# Web Scrape NBA Official Stats Site [nba.com/stats/](https://www.nba.com/stats/)

In [None]:
import copy
import time

from bs4 import BeautifulSoup as soup
import pandas as pd
from splinter import Browser
from webdriver_manager.chrome import ChromeDriverManager

In [None]:
# Set up Splinter (prep the automated browser).
executable_path = {"executable_path": ChromeDriverManager().install()}
browser = Browser("chrome", **executable_path, headless=False)

<br>
<hr>
<br>

## Collect Team Statistics URLs

In [None]:
# Visit NBA stats page.
base_url = 'https://www.nba.com'
href = '/stats'
browser.visit(f'{base_url}{href}')
# Delay to allow the page to load.
time.sleep(4)

In [None]:
# Retrieve html.
html = browser.html
nba_soup = soup(html, "html.parser")

In [None]:
# Find the anchor tags within div's that have the sidebar-module... class.
sidebar_divs = nba_soup.find_all("div", class_="sidebar-module / sidebar__leaders / sidebar-module-next / sidebar-module-quick-links")
team_stats_a_tags = sidebar_divs[4].find_all("a")
# Extract the href string and combine with base_url to form the team stats urls.
team_stats_urls = [f'{base_url}{a_tag.attrs["href"]}' for a_tag in team_stats_a_tags]
team_stats_urls

## Collect Data From Each Team Statistics URLs

### URL: "Teams General Traditional" Stats

#### Selectable Filters
* `browser.find_by_tag("select")[0]`: **Season**
    * 1996-97 to 2021-22 (default)
* `browser.find_by_tag("select")[1]`: **Season Type**
    * Regular Season (default)
    * Playoffs
* `browser.find_by_tag("select")[2]`: **Per Mode**
    * Per Game (default)
    * Totals
* `browser.find_by_tag("select")[3]`: **Season Segment**
    * All Games (default)

#### Function to Retrieve the DataFrame for One Season

In [None]:
def season_stat_table(stat_table_soup):
    """Retrieve the table of data for a season via the stat_table_soup html"""
    table = stat_table_soup.find("div", class_="nba-stat-table").find("table")
    # Find the column names in the header of the table.
    headers = table.find("thead").find_all("th")
    # The conditional is for removing hidden header values that have no meaning
    # to us.
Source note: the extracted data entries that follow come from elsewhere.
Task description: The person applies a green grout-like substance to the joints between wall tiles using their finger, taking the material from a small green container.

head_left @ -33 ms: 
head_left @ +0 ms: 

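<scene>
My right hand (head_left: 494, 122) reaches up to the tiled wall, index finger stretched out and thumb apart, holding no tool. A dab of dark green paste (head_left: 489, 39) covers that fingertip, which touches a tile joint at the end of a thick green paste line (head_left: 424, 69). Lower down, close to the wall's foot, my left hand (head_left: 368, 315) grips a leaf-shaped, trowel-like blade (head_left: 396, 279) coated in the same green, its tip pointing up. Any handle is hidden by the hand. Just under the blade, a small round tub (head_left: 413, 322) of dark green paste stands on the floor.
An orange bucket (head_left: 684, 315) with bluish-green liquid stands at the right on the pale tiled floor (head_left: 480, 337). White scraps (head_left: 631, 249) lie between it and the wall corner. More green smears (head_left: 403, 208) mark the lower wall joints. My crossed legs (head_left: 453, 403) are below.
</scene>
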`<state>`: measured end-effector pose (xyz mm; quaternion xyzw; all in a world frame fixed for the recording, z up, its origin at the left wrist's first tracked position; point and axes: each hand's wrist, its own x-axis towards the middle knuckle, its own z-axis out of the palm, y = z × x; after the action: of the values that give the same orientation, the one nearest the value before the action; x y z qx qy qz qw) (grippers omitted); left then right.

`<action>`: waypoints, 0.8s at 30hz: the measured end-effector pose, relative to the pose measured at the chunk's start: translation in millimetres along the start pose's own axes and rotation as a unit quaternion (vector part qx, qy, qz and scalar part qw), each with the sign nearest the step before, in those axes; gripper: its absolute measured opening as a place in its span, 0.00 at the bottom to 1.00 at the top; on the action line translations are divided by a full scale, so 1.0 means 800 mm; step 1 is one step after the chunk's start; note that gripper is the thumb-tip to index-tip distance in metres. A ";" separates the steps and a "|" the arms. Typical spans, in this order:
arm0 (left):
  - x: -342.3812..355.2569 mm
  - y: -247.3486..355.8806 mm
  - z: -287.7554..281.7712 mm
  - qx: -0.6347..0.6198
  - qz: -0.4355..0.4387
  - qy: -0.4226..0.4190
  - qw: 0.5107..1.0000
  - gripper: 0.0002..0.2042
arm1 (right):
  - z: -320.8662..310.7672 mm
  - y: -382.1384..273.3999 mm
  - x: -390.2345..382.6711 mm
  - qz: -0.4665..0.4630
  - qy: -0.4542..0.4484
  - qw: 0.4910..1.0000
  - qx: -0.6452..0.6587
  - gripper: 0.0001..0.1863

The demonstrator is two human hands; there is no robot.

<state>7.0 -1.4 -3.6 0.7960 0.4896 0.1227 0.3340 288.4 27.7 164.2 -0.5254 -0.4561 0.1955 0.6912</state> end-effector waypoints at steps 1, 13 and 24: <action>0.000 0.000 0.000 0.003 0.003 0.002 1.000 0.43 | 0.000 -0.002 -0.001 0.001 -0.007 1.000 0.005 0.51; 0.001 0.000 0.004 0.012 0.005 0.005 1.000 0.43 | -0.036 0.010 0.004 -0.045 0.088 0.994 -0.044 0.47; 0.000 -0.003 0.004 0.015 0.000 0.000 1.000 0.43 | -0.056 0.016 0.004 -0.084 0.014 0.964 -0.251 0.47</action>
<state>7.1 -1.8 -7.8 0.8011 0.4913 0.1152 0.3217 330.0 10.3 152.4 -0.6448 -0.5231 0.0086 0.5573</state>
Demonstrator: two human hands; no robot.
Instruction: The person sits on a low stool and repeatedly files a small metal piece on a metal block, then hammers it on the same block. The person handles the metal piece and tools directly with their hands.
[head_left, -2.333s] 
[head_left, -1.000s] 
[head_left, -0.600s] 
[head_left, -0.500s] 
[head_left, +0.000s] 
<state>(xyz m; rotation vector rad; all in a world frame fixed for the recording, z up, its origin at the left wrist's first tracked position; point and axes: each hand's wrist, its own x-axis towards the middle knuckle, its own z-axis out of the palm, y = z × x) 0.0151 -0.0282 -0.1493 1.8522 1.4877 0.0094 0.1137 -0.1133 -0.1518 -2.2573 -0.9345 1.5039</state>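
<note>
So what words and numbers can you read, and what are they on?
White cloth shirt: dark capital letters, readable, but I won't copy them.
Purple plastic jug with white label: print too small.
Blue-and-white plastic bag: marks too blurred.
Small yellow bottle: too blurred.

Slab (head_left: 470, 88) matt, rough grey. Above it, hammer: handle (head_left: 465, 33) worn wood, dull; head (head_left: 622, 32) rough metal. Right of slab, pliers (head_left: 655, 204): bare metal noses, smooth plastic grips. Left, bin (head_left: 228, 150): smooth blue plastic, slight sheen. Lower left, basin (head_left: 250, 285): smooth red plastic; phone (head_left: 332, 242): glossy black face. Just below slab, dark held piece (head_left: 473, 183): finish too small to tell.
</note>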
The first list element is removed since it refers to a ranking that
    # we will not need.
    headers = [header.decode_contents().replace('<br/>', ' ').replace('\xa0', ' ').strip().upper()
               for header in headers
               if 'RANK' not in header.text][1:]
    
    # Rows that contain the table data.
    rows = table.find("tbody").find_all("tr")
    
    # dataframe_data will contain dict elements for each row of data.
    dataframe_data = []
    
    # Loop over each row in the table.
    for row in rows:
        # All the table data "td" tags for a given row (i.e. all column values).
        cols = row.find_all("td")
        # Remove the first element that is a ranking.
        cols = [td.text.strip() for td in cols][1:]
    
        # row_dict represents the data for an entire row.
        row_dict = {}

        # Loop over each column in a given row, add the value to row_dict with
        # a key that is the column's header name. 
        for index, value in enumerate(cols):
            # Add team name string.
            if index == 0:
                row_dict[headers[index]] = value
                continue
            # Add team record information: GP, W, and L as integers.
            if index in (1,2,3):
                row_dict[headers[index]] = int(value)
                continue
            # Add the remaining team stats as floats.
            if ',' in value:
                row_dict[headers[index]] = int(value.replace(',', ''))
            else:
                row_dict[headers[index]] = float(value)
        # Add the row's row_dict to dataframe_data.
        dataframe_data.append(row_dict)
        
    return pd.DataFrame(dataframe_data)

#### Function to Retrieve the DataFrames for All Seasons

In [None]:
def retrieve_all_seasons(seasons):
    """Retrieve dataframes for all seasons"""
    dataframes = {}
    for season in seasons:
        # Select Season --------------------------------------------------------
        # Find the select elements. The first select is the "SEASON" dropdown 
        # menu and the value to select is the value that the nba website 
        # assigned that was collected in the seasons list.
        browser.find_by_tag("select")[0].select(value=season[1])
        # Delay to allow the page to load.
        time.sleep(2)

        # Retrieve html --------------------------------------------------------
        html = browser.html
        stat_table_soup = soup(html, "html.parser")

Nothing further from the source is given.